Central Asian cuisine

Given the wide multicultural mix and geographical spread, there is no one cuisine in Central Asia; rather, within each republic – Kazakhstan, Kyrgyzstan, Tajikistan, Uzbekistan and Turkmenistan – there is an eclectic blend. In Kazakhstan, you might eat at Russian or Georgian cafés, while in Kyrgyzstan perhaps try Uyghur or Uzbek food. Crossover dishes – the rice dish plov, manti (dumplings), laghman (noodles), samsa (savoury turnovers) and shashlik (meat skewers) – are served widely.

Tea, mineral water (Borjomi, Georgian sparkling water, is popular) and vodka or cognac are ubiquitous, but in cities such as Bishkek and Almaty, you’ll find burgeoning craft beer scenes, some of it very good. Flat golden discs of non bread, glazed, scattered with sesame seeds and baked on the clay walls of a tandyr, are served at every meal along with steaming cups of chai. Food tends to be lightly spiced and without chilli heat – cumin is common – but red hot laza, a thick chilli paste, is a welcome exception, good dabbed onto samsa or on the side with laghman. Turkish food is popular everywhere, and sushi and Korean cafés are on the rise, especially in large cities such as Tashkent, Bishkek and Almaty. Thankfully, nowadays you can get a decent coffee in most cities.


Central Asian recipes

Cheat's lagham

Laghman is a Uyghur noodle dish topped with a mild stew of meat and vegetables. Uyghur cooks rightly demand that the noodles should be hand-pulled, but they are pros at the delicate and tricky art of pulling and flinging noodles, and if you’re not, well, it is challenging to put it mildly. This version (reluctantly) cheats on the noodles but brings you the warming flavours of laghman, a dish served throughout Central Asia, popular with everyone, from yesterday’s commissars to today’s chess players.

A bowl of stew with a napkin and fork on the right

Dushanbe sambusa

Flaky and buttery samsa, Central Asia’s beloved turnovers, are known in Tajikistan as sambusa. Elsewhere in the region, fillings are typically beef, lamb, pumpkin, spinach or potatoes but in Dushanbe there are chickpea ones and, in the springtime, herb-filled variations. This recipe combines the two. Samsa or sambusa are always eaten with green tea – this is especially the case if they’re lamb as the tea cuts through the fat

Golden sambusas on a baking sheet

Tinned peach and soured cream cake

The perfect storecupboard bake. Use up that tin of peaches with this light and fluffy sponge cake, topped with a soured cream frosting.

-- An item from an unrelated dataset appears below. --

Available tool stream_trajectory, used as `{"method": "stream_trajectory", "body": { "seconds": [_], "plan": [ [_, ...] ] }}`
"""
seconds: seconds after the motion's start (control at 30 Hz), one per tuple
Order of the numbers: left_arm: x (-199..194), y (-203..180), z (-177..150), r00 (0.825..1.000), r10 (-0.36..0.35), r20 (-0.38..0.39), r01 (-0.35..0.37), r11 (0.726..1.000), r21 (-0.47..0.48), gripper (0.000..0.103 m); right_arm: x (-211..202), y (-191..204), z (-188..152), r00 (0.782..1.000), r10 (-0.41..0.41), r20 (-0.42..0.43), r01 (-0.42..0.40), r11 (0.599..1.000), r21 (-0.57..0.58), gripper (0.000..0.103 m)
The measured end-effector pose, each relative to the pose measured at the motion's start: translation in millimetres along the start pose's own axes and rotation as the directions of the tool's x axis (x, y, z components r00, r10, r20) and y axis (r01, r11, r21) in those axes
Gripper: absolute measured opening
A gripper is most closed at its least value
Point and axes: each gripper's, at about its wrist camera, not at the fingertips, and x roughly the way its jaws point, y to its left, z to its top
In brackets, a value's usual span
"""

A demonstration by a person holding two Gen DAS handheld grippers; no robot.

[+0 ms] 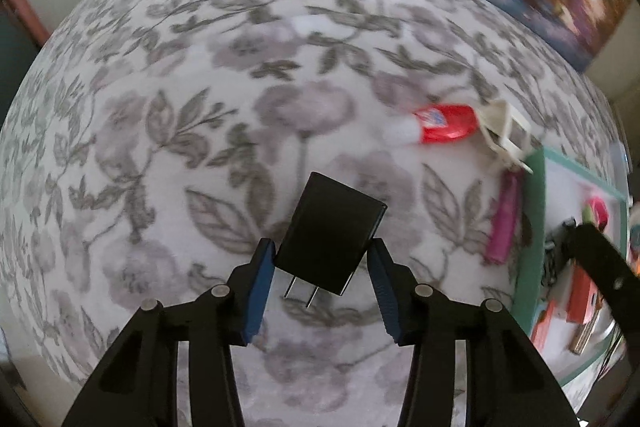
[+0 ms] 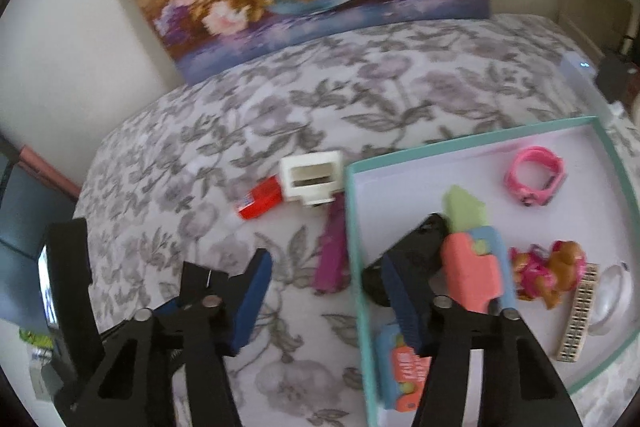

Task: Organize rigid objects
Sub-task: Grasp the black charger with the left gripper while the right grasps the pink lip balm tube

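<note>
Black plastic fills the left wrist view: a charger point(image 1: 332, 235), prongs toward the camera, sits pinched and tilted between the pads of the left gripper point(image 1: 322, 259) above the flowered bedspread point(image 1: 160, 107). Gripped near one end only, it could swivel or drop before reaching the box point(image 1: 534, 227).

From the right wrist, the right gripper point(image 2: 326, 291) hangs half-open and empty, straddling the teal box rim point(image 2: 354, 227). Inside lie a pink watch point(image 2: 534, 175), a coral toy point(image 2: 474, 271), a small doll point(image 2: 548, 271).
</note>
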Motion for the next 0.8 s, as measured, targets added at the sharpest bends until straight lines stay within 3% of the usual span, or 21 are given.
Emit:
{"method": "stream_trajectory", "body": {
  "seconds": [0.4, 0.8],
  "plan": [
    [-5, 49, 10, 1.0, -0.016, -0.001, 0.016, 0.997, -0.082, 0.049, 40, 21, -7, 0.995, -0.046, -0.084, 0.041, 0.998, -0.056, 0.048],
    [-1, 81, 18, 0.999, -0.046, -0.002, 0.046, 0.993, -0.105, 0.049, 61, 28, -6, 0.986, -0.147, -0.075, 0.139, 0.986, -0.096, 0.038]
  ]
}}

A sheet cake with tinned peaches on top

What to eat in Central Asia

Non bread

Golden non bread is typically the size of a dinner plate and has a depressed centre containing an indented pattern. A bit like a bagel, it is chewy, soft and crisp all at once.

Quince jam

Quince is popular here, especially in Uzbekistan, usually going onto plov or, best of all, cooked into jam. Perfectly paired with warm non bread at breakfast time.

Samsa

Cooked in tandyr ovens, samsa are triangular or square pastries typically filled with lamb but also potato, pumpkin and, in Tajikistan, where they are known as sambusa, greens and chickpeas. Very lightly spiced, if at all, topped with a few black sesame seeds.

Plov

There are many variations of plov. Layered and cooked in a cauldron called a kazan, plov is rice, onions and carrots with lamb or beef, and usually a whole head of garlic. On top, there is sometimes a chilli pepper, quail’s eggs or chopped quince.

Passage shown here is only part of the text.